Executor é aquilo que somos no mundo, o que fazemos cotidianamente, nossa identidade adquirida pela nossa própria história, nossa própria tradição. Até certo ponto somos o nosso trabalho, nosso emprego. Os desempregados são a identidade do não-emprego involuntário. Os vagabundos (ah, como os admiro) são a identidade do não-trabalho. Também somos aquilo que fazemos além do trabalho: nosso dormir cotidiano, as atividades fisiológicas básicas, o sexo, assistitir tv, conversar, beber com os amigos.
Ator é aquilo que somos para o mundo, a máscara que nos impomos. Somos, para aqueles com quem convivemos, as expressões e impressões mais ou menos controladas que queremos que os outros vejam. As primeiras máscaras nós escolhemos mais livremente, levemente induzidos pela nossa socialização primária, mas depois as máscaras grudam na cara, como diz o Fernando Pessoa. Com o tempo não somos capazes de dizer a nós mesmos que nosso Ator não coincide com nosso Executor. Mas no fundo sabemos disso, apenas não admitimos o auto-debate a respeito assim como a Igreja não ousa questionar seus dogmas.
Criador é aquilo que somos meta-mundo, os sonhos que sonhamos e na maioria das vezes não realizamos. Mas isso não significa uma concepção pessimista do Criador, apenas somos muito maiores que a realidade e esta não consegue abarcar todos os nossos sonhos. Quando pequeno sonhava em ser motorista de ônibus e até hoje meus irmãos riem de mim ao lembrarem disso. Mas o fato é que meu sonho então prescindia do dever de "ser alguém na vida". Eu sonhava em ser motorista de ônibus porque tinha um ônibus de brinquedo dado por meu pai, brinquedo o qual eu adorava.

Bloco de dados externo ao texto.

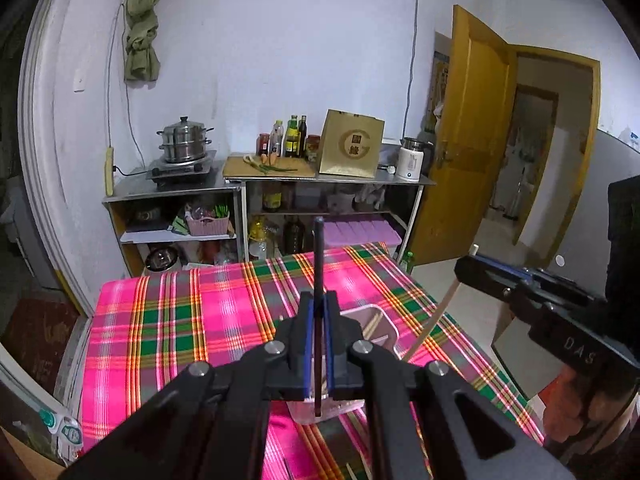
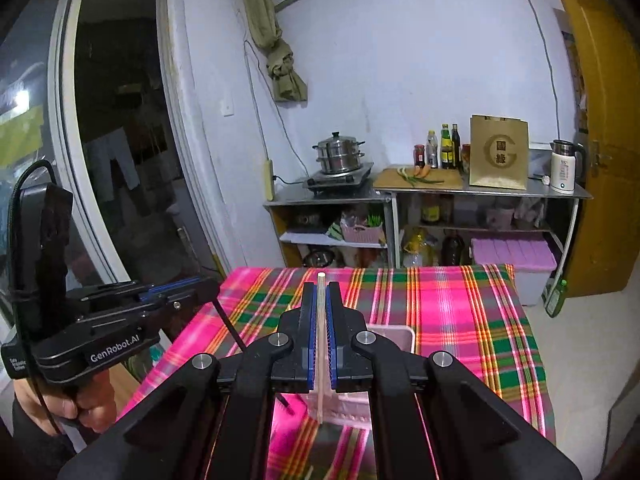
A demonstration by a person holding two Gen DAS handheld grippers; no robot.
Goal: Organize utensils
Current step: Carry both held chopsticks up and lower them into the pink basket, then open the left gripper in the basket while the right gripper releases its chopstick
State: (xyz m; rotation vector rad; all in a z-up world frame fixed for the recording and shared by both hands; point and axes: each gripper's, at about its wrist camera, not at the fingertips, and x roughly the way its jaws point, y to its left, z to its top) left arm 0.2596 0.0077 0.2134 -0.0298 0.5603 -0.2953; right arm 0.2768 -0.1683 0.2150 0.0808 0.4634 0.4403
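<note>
My left gripper (image 1: 318,300) is shut on a dark chopstick (image 1: 318,256) that stands upright between its blue pads, above a pale pink utensil box (image 1: 380,322) on the plaid tablecloth. The box holds light wooden chopsticks (image 1: 374,325). My right gripper (image 2: 320,292) is shut on a light wooden chopstick (image 2: 320,344), held upright over the same box (image 2: 394,334). In the left wrist view the right gripper (image 1: 476,264) shows at the right with its chopstick (image 1: 434,316) slanting down to the box. In the right wrist view the left gripper (image 2: 200,286) is at the left with the dark chopstick (image 2: 230,326).
The table has a pink, green and orange plaid cloth (image 1: 192,320). Behind it stand metal shelves (image 1: 240,200) with a steamer pot (image 1: 184,140), bottles, a cutting board, a gold paper bag (image 1: 352,144) and a white kettle (image 1: 410,160). A yellow door (image 1: 468,140) stands open at right.
</note>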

Queria dirigi-lo de verdade um dia... Não me importava se a sociedade exigia de mim um médico, advogado, ator da Globo ou político corrupto. Não! Eu queria era ser motorista de ônibus, do meu ônibus dado por meu pai...
Não importa se não realizamos nossos sonhos. No fim, eles são nossa redenção.

5.3.06

Retorno ao Inútil

Amanhã é a data previamente marcada do abate do gado que sou.
Amanhã retorno inexoravelmente à pobreza espiritual da Academia.
Amanhã será o fim do ócio não-criativo, o fim da curtição irresponsável, o fim da torcida louca para o circo pegar fogo.
Amanhã retorno ao esterco fétido e putrefato da condição metafísca da Universidade.
Amanhã não haverá mais o Felippe sujeito que gosta de cinema e de namorar.
Amanhã restará apenas o Felippe imbecilizado.
O Felippe Doutor.
O Felippe sem vida!

3.3.06

Deus

Pouco importam os questionamentos racionais à fé.
Quem crê é imune a eles e ainda os subvertem, tornando-os aliados da crença incondicional.
O homem tentou libertar-se do Desconhecido pela Razão.
Mas, no fim...
"Existindo ou não um Deus, seremos sempre seus servos".